0

Background: This question is a follow up of this one.
The given answer suggesting to access the data through unsigned char * instead of char* worked successfully.

Main question: But how can we do if we have no choice ? (i.e. if char* imposed by a function prototype).


Context:

Let's assume that we have written an int array in binary format into a file.
It may look as (without errors checking):

const std::string bin_file("binary_file.bin");

const std::size_t len(10);
int test_data[len] {-4000, -3000, -2000, -1000, 0, 1000, 2000, 3000, 4000, 5000};

std::ofstream ofs(bin_file, std::ios::trunc | std::ios::binary);
for(std::size_t i = 0; i < len; ++i)
{
    ofs.write(reinterpret_cast<char*>(&test_data[i]), sizeof test_data[i]);
}
ofs.close();

Now I want to open the file, read it and print the previously written data one by one.

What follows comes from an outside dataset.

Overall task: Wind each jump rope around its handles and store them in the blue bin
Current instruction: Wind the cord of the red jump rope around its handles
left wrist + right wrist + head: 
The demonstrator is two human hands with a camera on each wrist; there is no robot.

The opening is performed as follows (without errors checking):

std::ifstream ifs(bin_file, std::ios::binary); // open in binary mode

// get the length
ifs.seekg(0, ifs.end);
std::size_t byte_size = static_cast<std::size_t>(ifs.tellg());
ifs.seekg(0, ifs.beg);

At this point, byte_size == len*sizeof(int).


Possible solutions:

I know that I can do it either by:

int val;
for(std::size_t i = 0; i < len; ++i)
{
    ifs.read(reinterpret_cast<char*>(&val), sizeof val);
    std::cout << val << '\n';
}

or by:

int vals[len];
ifs.read(reinterpret_cast<char*>(vals), static_cast<std::streamsize>(byte_size));

for(std::size_t i = 0; i < len; ++i)
    std::cout << vals[i] << '\n';

Both of these solutions work fine but none of them are the purpose of this question.


Problem description:

I consider here the case where I want to get the full binary file contents into a char* and handle it afterwards.
I cannot use an unsigned char* since std::ifstream::read() is expecting a char*.

I tried:

char * buff = new char[byte_size];
ifs.read(buff, static_cast<std::streamsize>(byte_size));

int val = 0;
for(std::size_t i = 0; i < len; ++i)
{
    // Get the value via std::memcpy works fine
    //std::memcpy(&val, &buff[i*sizeof val], sizeof val);

    // Get the value via bit-wise shifts fails (guess: signedness issues)
    for(std::size_t j = 0; j < sizeof val; ++j)
        val |= reinterpret_cast<unsigned char *>(buff)[i*sizeof val + j] << CHAR_BIT*j; // For little-endian

    std::cout << val << '\n';
}

delete[] buff;

ifs.close();

With std::memcpy to copy the 4 bytes into the int, I got the expected results (the printed vals are the same values than the original ones).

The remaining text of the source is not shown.